2. Le conseil d'administration ne peut délibérer valablement à cet égard qu'à la condition de réunir le quorum des deux tiers de ses membres et de se prononcer à la majorité des deux tiers des voix des administrateurs présents.
3. La décision d'exclusion peut faire l'objet d'un recours devant l'assemblée générale. Ce recours doit être exercé à peine de forclusion par l'associé coopérateur dans les deux ans suivant la date de la notification par le conseil d'administration de la décision d'exclusion. Il doit être notifié au président du conseil d'administration qui en saisira la première assemblée générale convoquée postérieurement à la réception par lui de la notification. Ce recours n'est pas suspensif.
4. L'associé coopérateur exclu a droit au remboursement de ses parts de capital social dans les conditions prévues à l'article 20 ci-dessous.
Article 13 Conséquences de la sortie
1. Tout membre qui cesse de faire partie de la coopérative à un titre quelconque reste tenu, pendant cinq ans et pour sa part telle qu'elle est déterminée par l'article 55, envers les autres membres et envers les tiers, de toutes les dettes sociales existant au moment de sa sortie.

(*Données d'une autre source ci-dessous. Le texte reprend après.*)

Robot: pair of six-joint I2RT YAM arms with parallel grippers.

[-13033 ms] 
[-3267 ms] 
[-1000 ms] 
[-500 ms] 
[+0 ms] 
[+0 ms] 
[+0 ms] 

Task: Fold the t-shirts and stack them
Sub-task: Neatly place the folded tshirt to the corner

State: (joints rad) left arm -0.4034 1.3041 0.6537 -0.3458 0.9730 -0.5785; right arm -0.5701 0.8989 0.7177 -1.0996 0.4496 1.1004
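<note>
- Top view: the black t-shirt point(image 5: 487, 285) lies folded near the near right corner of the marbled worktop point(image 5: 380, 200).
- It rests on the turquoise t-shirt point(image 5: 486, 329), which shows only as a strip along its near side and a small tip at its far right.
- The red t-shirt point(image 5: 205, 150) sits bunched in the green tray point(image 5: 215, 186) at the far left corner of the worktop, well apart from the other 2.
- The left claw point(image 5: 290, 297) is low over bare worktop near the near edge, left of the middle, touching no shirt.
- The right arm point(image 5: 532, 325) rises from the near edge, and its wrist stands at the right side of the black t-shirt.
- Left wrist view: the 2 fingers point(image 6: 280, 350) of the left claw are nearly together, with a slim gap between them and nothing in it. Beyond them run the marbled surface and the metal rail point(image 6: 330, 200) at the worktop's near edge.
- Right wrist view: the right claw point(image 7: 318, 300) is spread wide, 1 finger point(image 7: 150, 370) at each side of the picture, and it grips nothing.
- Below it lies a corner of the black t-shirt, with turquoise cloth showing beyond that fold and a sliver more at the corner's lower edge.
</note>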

2. Les clauses du présent article sont applicables, s'il y a lieu, aux héritiers ou ayants droit de l'associé coopérateur décédé.
TITRE III
CAPITAL SOCIAL
Article 14 Constitution du capital
1. Le capital social est constitué par les catégories de parts sociales suivantes :
- les parts sociales détenues par les associés coopérateurs dans le cadre de l'engagement d'activité visé à l'article 8. Ces parts sociales sont dénommées " parts sociales d'activité " ;
- les parts sociales d'épargne telles que visées à l'article 40 le cas échéant.
2. Le capital social est formé de parts nominatives et indivisibles souscrites ou acquises par chacun des associés coopérateurs. Les parts sociales d'activité sont transmissibles dans les conditions prévues aux articles 18 et 19 ci-dessous.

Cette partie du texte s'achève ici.